Lineage Issues for Scientific Data and Information

James Frew
Rajendra Bose

(position statement for Workshop on Data Derivation and Provenance, Chicago, IL, October 17-18, 2002)

We'd like to see the workshop address the following issues:

1. Standard lineage representations

Some sort of standard representation is needed so data lineage can be communicated reliably across system, network, and organizational boundaries. A primary motivation for this is the reliable assembly of ad-hoc distributed processing chains, encompassing multiple organizations or entities whose sole interconnections are via public networks and protocols. Current data lineage standards (e.g., SDTS) are inadequate: they offer general guidance for including lineage metadata as unstructured text, from which a program cannot recover the lineage graph.

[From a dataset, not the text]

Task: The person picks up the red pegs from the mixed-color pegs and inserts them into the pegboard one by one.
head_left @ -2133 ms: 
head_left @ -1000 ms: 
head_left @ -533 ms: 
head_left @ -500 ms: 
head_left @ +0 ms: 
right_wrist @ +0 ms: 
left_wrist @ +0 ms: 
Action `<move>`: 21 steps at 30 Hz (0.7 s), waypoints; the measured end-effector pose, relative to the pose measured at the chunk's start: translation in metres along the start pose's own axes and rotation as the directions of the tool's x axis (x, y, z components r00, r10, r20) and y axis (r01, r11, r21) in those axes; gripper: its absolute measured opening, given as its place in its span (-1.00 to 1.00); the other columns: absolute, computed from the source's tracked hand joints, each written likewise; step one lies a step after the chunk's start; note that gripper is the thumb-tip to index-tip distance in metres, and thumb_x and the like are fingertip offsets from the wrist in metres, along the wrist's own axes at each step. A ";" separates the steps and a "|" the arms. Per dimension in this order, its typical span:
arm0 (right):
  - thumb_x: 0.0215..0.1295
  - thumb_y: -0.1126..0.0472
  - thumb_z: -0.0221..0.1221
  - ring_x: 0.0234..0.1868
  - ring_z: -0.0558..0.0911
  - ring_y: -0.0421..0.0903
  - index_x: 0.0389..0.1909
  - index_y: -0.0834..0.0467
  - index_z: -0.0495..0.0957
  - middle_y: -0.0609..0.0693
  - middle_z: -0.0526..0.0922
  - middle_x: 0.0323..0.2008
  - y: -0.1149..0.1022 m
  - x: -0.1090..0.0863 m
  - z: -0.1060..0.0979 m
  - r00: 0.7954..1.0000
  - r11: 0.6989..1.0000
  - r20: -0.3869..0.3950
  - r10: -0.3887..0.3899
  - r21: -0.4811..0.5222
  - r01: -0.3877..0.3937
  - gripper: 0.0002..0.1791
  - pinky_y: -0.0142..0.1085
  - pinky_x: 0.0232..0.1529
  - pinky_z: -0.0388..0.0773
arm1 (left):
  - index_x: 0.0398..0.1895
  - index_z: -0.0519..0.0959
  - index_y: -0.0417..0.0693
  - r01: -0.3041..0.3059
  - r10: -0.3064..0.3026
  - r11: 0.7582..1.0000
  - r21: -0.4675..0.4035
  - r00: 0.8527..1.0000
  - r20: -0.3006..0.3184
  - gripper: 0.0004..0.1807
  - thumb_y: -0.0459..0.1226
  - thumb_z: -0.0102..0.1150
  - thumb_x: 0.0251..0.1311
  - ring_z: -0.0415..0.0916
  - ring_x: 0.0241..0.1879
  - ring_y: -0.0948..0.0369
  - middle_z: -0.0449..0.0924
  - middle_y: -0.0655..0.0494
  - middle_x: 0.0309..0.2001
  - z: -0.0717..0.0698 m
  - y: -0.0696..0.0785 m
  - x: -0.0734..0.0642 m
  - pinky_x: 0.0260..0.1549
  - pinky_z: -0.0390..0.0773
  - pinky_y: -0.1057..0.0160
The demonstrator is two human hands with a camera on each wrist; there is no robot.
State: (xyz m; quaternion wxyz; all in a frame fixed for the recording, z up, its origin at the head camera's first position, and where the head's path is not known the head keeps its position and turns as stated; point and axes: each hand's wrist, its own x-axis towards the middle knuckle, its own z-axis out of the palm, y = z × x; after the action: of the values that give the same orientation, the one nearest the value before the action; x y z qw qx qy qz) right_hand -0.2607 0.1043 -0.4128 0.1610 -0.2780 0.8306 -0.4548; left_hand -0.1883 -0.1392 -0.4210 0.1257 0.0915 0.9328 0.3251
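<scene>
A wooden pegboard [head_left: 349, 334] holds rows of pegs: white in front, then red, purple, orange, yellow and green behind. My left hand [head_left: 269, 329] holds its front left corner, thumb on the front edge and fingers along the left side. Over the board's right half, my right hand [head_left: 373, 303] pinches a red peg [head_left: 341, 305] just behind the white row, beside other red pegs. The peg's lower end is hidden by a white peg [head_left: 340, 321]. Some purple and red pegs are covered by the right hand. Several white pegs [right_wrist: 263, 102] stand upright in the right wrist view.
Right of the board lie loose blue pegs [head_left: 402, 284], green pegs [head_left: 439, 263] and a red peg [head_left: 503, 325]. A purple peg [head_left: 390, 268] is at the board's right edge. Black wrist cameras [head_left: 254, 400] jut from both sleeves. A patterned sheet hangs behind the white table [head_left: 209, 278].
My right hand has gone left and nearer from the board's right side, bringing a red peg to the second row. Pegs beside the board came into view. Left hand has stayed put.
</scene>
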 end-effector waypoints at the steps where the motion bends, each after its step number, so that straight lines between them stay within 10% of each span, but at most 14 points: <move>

What is the right way to do this? A "lineage BLOB" that travels along with a data product, continuously appended like a log or audit trail? A sequence of permanent references to out-of-band (independently maintained) lineage? What infrastructure (e.g. persistent identifiers; formats) do these solutions require?

2. Automated lineage acquistion

Regardless of how lineage information is communicated, lineage standards should require a level of structure that allows lineage to be created and interpreted automatically. Machines can't interpret unstructured lineage, and (experience shows) humans won't create it. Lineage acquistion should be automated (so that we take advantage of the things computers can track easily) and unobtrusive (so current work methods of scientists and researchers are not disrupted.)

We have taken some small steps toward this goal with the "Earth System Science Workbench", a database system that automatically tracks science data processing performed in external environments by arbitrary (i.e. not necessarily database-aware) applications. How can such capabilities be integrated into the standard infrastructure of distributed computing environments?

References

Bose, R., 2002. A Conceptual Framework for Composing and Managing Scientific Data Lineage. In: J. Kennedy (Editor), 14th International Conference on Scientific and Statistical Database Management. IEEE Computer Society, Edinburgh, Scotland, pp. 15-19.

Frew, J. and Bose, R., 2001. Earth System Science Workbench: A Data Management Infrastructure for Earth Science Products. In: L. Kerschberg and M. Kafatos (Editors), 13th International Conference on Scientific and Statistical Database Management. IEEE Computer Society, Fairfax, VA, pp. 180-189.